Эта запись, — продолжал Шаден, — войдет в мой официальный отчет и в мой доклад, который я, возможно, прочту для интересующихся прогрессом в области строительной техники. Теперь я хотел бы высказать несколько соображений критического характера. Не думайте, что силикальцит — это одна сплошная добродетель. В нем еще есть пороки, и мы не должны закрывать на них глаза. Но я считаю эти пороки естественными. Если вспомнить годы, последовавшие за неожиданным открытием французского садовника Монье, впервые соединившего бетон с металлом и положившего начало великой эпохе железобетона, — если вспомнить это минувшее столетие и представить себе, что строительная наука испугалась бы пороков железобетона, то у нас не было бы теперь тех великих инженерных сооружений, которыми гордится человечество. Я считаю, что нужно уделить больше внимания проблемам внешней отделки силикальцита — у нас в Вене такой силикальцит, который вы выпускаете на заводе, не найдет себе сбыта. Надо продолжать изучать проблемы, связанные с выпуском более легких изделий из силикальцита. Все это дело будущего. Я уверен, что они могут быть решены. Во всяком случае, я сделаю все возможное, чтобы способствовать этому успеху, если только речи, доклады и восторженные слова могут помогать делу.
А теперь я хотел бы рассказать вам одну странную историю, она вас должна позабавить, — сказал Шаден и начал листать свою записную книжку. — Дело в том, что в Москве мне предложили поехать сперва в Красково. Мне сказали, что самый лучший силикальцит делается именно там, на красковском заводе. Я принял приглашение. Осмотрел технологию изготовления изделий, или того, что они называли силикальцитом. Спросил: где же здесь дезинтегратор? Мне ответили, что дезинтеграторный способ это уже отсталый способ, а тот, который применяется на заводе в Краскове, — прогрессивный. Я извинился, поблагодарил и уехал в Москву.
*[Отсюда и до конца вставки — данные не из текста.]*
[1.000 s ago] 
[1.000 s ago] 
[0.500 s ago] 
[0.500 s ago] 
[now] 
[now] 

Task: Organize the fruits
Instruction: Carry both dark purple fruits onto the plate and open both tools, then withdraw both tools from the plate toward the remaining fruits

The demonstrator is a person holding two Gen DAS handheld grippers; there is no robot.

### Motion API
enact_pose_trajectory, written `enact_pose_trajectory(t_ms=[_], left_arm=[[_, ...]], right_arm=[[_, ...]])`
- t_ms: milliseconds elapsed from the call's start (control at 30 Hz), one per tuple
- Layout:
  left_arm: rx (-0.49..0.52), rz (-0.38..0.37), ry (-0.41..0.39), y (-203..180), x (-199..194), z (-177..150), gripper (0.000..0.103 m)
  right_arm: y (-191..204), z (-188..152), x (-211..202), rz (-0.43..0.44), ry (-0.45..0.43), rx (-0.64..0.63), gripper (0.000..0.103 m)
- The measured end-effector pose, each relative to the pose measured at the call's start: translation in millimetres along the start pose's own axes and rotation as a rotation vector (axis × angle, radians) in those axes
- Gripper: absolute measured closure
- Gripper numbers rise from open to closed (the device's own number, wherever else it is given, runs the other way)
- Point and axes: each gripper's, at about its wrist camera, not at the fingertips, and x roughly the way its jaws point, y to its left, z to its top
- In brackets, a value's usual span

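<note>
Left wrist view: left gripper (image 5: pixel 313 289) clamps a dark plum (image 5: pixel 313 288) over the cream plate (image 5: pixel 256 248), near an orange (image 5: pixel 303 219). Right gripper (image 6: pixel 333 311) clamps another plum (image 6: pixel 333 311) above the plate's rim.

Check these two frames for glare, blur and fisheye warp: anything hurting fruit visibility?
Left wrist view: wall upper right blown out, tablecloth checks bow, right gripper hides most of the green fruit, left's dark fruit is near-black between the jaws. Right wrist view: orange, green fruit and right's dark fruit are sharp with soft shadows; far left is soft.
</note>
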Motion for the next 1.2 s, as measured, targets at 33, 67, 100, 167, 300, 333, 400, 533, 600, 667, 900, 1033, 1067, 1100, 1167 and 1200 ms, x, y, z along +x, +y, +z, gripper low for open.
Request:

Теперь я хочу, чтобы вы мне ответили: неужели меня хотели ввести в заблуждение? Я допускаю, что господа, сопровождавшие меня или посоветовавшие показать мне завод в Краскове, не читали моих книг и не знают о моих работах в области строительных материалов. Это вполне естественно. Я не могу претендовать на популярность. Но даже если бы я был просто инженером, то я обязан был бы знать разницу между тем новым камнем, который делаете вы, камнем, называемым силикальцитом, и тем, который делают в Краскове, — силикатобетоном. Не могли бы вы мне сказать, чем все это объясняется?
Наступило неловкое молчание.
— Это какое-то недоразумение, — сказал Лехт.
— Я буду рад, если это именно недоразумение, — ответил Шаден. — Я бы не хотел уезжать из гостеприимной страны с ощущением, что кто-то хотел меня обмануть. Я уже не молод, как вы видите, а в таком возрасте мы всегда чувствительны к подобным недоразумениям.
Именно об этом хотел сказать Лехт, когда передал Турову стенограмму беседы с профессором Шаденом: призадуматься. «Опомнитесь, ведь вы все интеллигентные люди» — этой фразой Лехт даже собирался заключить свою речь. Но, взглянув на Сергея Александровича, на его едва уловимую самодовольную улыбку, Лехт сдержал себя. Теперь нужны были документы, факты, цифры, точные доказательства. Даже самые разумные призывы, упреки и назидания не достигнут цели.
Глава пятая
После перерыва с содокладом выступил Петр Петрович Шилин. Высокий, худой, с впалыми щеками и каким-то сероватым цветом кожи, он производил впечатление человека болезненного. Но, пожалуй, единственный недуг, которым страдал Шилин, относился к его научным способностям. Он был когда-то хорошим инженером-строителем, потом решил встать на научную стезю, защитил кандидатскую диссертацию, связанную с силикатобетоном. И на этом задержался. «Вечный кандидат наук», как и все окружавшие Долгина и Королева, Шилин преуспевал в сфере административной. Что ж, для многих его коллег кандидатская степень была лишь ступенью в административной карьере: собственно наукой никто из них и не хотел заниматься. Переход из лаборатории в кабинет был для них не только желанным, но и само собой разумеющимся. Разумное стремление назначать на административные посты людей из «клана знающих» породило и это племя «вечных кандидатов». Старая истина — наши пороки являются продолжением наших добродетелей.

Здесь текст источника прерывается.